» **What is expected**
From the line with "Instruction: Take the" to the line with "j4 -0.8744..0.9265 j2", output every line below exactly, both ends included. Skip the pictures.

» **Stored data**
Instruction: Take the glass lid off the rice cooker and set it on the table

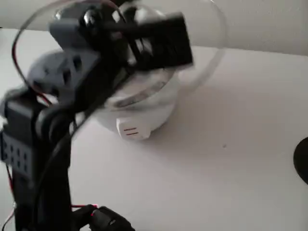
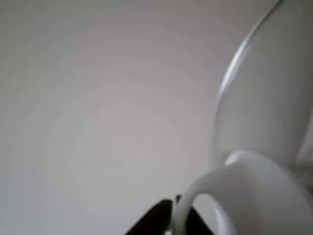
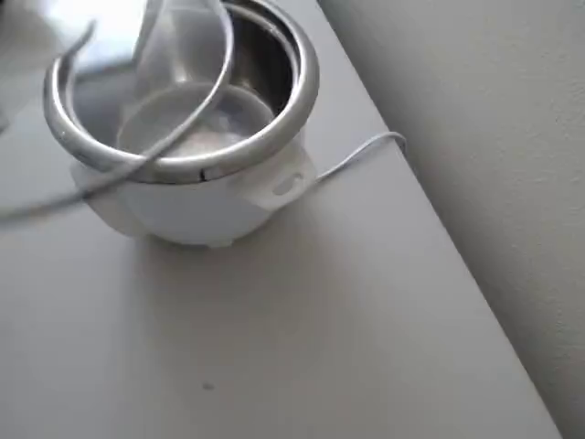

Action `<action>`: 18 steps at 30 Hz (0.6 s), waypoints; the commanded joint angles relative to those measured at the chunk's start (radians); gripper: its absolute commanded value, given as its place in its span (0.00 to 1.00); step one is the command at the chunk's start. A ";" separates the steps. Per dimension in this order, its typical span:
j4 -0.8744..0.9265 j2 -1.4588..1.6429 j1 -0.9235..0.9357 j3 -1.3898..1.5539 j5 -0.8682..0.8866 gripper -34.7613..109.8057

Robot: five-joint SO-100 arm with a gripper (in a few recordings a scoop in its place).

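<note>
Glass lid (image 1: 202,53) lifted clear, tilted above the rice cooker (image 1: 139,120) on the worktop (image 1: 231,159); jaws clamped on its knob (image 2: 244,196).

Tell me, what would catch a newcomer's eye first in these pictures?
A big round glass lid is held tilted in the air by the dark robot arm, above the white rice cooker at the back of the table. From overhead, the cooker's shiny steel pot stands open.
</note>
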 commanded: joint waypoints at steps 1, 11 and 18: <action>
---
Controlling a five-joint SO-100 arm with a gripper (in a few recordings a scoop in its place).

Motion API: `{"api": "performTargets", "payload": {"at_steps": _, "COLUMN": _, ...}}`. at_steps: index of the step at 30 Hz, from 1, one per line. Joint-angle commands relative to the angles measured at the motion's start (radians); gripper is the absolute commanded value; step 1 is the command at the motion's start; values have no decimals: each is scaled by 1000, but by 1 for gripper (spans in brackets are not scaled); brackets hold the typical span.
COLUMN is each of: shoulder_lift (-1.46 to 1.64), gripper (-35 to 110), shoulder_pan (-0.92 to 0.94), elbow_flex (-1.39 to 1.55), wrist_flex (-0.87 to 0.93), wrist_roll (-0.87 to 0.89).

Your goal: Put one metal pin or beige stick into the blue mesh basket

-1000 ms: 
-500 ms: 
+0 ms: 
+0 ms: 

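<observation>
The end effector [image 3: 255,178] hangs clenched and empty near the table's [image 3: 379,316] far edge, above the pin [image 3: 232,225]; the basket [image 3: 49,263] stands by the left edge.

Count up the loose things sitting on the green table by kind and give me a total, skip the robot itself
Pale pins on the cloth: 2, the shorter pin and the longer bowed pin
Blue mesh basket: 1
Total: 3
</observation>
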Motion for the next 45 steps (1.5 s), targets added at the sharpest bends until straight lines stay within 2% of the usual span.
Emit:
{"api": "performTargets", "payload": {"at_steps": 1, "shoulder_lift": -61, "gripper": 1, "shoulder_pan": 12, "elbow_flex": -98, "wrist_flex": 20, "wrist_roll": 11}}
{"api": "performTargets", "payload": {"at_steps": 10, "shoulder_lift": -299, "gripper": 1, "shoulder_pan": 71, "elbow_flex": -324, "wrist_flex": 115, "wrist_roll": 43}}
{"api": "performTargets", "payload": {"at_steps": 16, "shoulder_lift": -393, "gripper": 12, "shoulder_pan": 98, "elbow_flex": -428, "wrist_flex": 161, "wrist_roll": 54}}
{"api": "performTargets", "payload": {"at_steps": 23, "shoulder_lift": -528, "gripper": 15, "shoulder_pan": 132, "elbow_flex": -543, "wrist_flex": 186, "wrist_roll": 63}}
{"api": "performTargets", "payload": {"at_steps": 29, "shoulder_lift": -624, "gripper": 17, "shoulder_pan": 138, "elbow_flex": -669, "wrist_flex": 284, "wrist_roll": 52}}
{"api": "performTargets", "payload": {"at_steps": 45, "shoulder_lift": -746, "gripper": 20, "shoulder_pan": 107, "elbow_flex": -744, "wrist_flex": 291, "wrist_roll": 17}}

» **Solution**
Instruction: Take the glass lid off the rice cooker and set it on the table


Action `<action>`: 18 steps at 30 Hz (0.6 s), waypoints; the commanded joint angles relative to those measured at the chunk's start (radians); gripper: its absolute commanded value, given as its place in its span (0.00 to 1.00); step one is the command at the chunk's start. A ";" separates the steps. Per dimension in this order, its typical span:
j4 -0.8744..0.9265 j2 -1.4588..1.6429 j1 -0.9235..0.9357 j3 -1.3898..1.5539 j5 -0.8682..0.8866 gripper -34.7613..109.8057

Nothing more belongs to the answer.